Repeat, line for line, the entries below from the first line to the line containing "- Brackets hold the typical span", counting both ends.

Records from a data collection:

-- Opening Marker --

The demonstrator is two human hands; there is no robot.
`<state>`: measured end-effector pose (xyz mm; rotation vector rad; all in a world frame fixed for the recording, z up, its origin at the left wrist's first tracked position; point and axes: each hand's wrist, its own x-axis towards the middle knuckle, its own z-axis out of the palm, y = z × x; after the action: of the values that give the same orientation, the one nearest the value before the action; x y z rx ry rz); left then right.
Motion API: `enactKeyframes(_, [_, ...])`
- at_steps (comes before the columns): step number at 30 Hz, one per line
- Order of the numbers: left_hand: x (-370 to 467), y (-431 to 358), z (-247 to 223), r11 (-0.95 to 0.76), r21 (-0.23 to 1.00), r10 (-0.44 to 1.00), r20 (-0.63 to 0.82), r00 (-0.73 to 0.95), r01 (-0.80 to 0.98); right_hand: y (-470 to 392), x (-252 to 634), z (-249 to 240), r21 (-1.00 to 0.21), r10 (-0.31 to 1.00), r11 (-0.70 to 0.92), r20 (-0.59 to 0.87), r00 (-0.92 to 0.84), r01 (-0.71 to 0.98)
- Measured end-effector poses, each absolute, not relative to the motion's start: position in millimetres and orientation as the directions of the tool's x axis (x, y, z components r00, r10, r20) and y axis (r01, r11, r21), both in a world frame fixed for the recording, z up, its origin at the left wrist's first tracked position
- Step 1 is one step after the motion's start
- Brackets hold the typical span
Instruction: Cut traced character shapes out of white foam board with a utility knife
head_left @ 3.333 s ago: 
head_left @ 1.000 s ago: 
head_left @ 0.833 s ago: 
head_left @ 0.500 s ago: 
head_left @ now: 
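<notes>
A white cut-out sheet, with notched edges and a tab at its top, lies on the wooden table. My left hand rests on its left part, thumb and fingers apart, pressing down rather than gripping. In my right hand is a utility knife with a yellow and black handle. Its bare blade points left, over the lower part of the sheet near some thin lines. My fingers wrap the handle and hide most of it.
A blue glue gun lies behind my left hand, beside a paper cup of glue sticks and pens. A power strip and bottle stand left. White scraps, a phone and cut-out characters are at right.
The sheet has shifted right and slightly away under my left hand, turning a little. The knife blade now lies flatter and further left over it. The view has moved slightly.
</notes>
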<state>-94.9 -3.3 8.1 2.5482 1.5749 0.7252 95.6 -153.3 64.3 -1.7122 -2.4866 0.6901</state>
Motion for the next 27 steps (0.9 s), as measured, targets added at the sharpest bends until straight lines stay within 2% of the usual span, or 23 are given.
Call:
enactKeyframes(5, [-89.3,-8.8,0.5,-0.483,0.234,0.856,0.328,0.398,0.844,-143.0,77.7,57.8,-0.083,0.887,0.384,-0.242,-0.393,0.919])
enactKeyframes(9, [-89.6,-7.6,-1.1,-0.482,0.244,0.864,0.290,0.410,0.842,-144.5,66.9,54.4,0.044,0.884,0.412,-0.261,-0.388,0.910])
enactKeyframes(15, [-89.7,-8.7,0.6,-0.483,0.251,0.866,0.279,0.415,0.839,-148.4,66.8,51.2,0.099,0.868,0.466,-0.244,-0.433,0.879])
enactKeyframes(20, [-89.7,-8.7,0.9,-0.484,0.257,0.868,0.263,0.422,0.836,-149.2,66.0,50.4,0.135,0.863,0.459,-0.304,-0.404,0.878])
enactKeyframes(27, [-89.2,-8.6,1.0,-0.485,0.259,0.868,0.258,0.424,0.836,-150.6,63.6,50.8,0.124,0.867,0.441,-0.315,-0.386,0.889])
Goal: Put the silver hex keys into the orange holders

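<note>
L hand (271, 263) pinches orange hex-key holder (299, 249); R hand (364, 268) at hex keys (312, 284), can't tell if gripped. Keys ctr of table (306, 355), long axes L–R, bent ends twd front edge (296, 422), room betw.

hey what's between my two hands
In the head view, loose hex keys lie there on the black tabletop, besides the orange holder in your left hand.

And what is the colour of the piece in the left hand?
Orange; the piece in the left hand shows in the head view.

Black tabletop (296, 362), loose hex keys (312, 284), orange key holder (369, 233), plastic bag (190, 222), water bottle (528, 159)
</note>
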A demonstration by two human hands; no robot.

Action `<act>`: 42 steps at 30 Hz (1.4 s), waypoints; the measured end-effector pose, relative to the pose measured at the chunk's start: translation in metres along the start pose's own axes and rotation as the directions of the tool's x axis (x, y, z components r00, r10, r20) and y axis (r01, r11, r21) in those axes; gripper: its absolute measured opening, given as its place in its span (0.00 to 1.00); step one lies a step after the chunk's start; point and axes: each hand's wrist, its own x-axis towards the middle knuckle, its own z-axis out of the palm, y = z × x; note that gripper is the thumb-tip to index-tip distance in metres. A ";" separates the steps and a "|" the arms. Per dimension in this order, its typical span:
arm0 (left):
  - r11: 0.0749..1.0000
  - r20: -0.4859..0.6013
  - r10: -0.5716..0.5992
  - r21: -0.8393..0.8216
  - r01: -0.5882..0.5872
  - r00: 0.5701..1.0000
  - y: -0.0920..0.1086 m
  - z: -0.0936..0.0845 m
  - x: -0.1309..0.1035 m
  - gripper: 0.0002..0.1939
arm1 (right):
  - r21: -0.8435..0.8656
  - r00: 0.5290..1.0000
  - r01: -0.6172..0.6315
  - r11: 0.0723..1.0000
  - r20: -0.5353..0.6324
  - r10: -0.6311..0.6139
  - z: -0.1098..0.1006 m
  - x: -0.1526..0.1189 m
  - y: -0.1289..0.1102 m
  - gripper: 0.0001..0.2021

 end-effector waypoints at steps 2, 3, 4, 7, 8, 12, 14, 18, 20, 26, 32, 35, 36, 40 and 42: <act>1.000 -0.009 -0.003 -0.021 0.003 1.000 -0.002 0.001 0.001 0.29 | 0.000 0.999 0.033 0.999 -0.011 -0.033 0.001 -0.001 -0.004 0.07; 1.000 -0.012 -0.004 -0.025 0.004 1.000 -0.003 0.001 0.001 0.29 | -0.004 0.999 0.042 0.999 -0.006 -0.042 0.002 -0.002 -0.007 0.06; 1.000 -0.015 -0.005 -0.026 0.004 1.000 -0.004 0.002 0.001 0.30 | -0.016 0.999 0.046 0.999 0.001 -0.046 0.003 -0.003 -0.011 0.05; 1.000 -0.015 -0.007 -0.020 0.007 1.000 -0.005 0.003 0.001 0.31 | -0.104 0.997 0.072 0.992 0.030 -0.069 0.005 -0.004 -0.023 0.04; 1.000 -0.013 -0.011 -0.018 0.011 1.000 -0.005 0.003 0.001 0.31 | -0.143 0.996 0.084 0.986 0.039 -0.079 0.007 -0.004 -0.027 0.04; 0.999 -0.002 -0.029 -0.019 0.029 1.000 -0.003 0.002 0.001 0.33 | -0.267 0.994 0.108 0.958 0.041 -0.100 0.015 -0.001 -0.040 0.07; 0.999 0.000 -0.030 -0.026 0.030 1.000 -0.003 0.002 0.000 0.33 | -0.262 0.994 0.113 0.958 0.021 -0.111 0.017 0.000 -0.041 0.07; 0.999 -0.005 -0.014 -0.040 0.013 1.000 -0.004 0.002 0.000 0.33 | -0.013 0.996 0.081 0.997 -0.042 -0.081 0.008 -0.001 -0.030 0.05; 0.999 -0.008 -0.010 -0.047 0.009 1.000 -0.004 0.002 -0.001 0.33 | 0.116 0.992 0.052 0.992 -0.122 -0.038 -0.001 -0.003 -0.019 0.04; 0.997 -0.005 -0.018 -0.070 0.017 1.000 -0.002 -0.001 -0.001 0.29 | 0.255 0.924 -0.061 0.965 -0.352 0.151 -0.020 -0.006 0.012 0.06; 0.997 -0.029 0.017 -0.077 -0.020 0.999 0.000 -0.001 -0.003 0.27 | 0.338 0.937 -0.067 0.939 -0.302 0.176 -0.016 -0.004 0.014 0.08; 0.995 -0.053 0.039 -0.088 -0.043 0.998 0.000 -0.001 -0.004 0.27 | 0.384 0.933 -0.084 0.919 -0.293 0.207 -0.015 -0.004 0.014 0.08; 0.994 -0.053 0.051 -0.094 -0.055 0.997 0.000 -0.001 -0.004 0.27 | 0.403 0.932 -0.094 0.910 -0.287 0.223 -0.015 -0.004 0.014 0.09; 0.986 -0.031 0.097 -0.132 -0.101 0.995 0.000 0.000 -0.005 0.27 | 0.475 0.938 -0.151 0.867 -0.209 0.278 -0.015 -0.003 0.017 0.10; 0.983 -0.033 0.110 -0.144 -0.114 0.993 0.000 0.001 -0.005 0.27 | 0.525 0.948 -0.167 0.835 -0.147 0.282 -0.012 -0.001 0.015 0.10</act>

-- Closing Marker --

● **RESPONSE TO THE TASK**:
The demonstrator is two human hands; there is no robot.
`<state>`: measured end-effector pose (xyz mm; rotation vector rad; all in a world frame fixed for the recording, z up, its origin at the left wrist's first tracked position; point and axes: each hand's wrist, its own x-axis towards the middle knuckle, its own z-axis out of the palm, y = z × x; after the action: of the values that give the same orientation, the one nearest the value before the action; x y z rx ry rz); left then right.
Motion API: `enactKeyframes(_, [_, ...])`
- at_steps (comes before the columns): step number at 30 Hz, one per line
- Order of the numbers: left_hand: x (-370 to 467), y (-431 to 358), z (-247 to 223), r11 (-0.95 to 0.76), r21 (-0.23 to 1.00), r10 (-0.44 to 1.00), r20 (-0.63 to 0.82), r00 (-0.73 to 0.95), r01 (-0.80 to 0.98); right_hand: y (-470 to 392), x (-252 to 634), z (-249 to 240), r21 (-1.00 to 0.21), r10 (-0.31 to 1.00), r11 (-0.70 to 0.92), r20 (-0.59 to 0.87), r00 (-0.92 to 0.84), r01 (-0.71 to 0.98)
- Measured end-effector poses, each absolute, not relative to the motion's start: position in millimetres and orientation as the directions of the tool's x axis (x, y, z components r00, r10, r20) and y axis (r01, r11, r21), both in a world frame fixed for the recording, z up, its origin at the left wrist's first tracked position
- Step 1 is one step after the motion's start
- Brackets hold the typical span

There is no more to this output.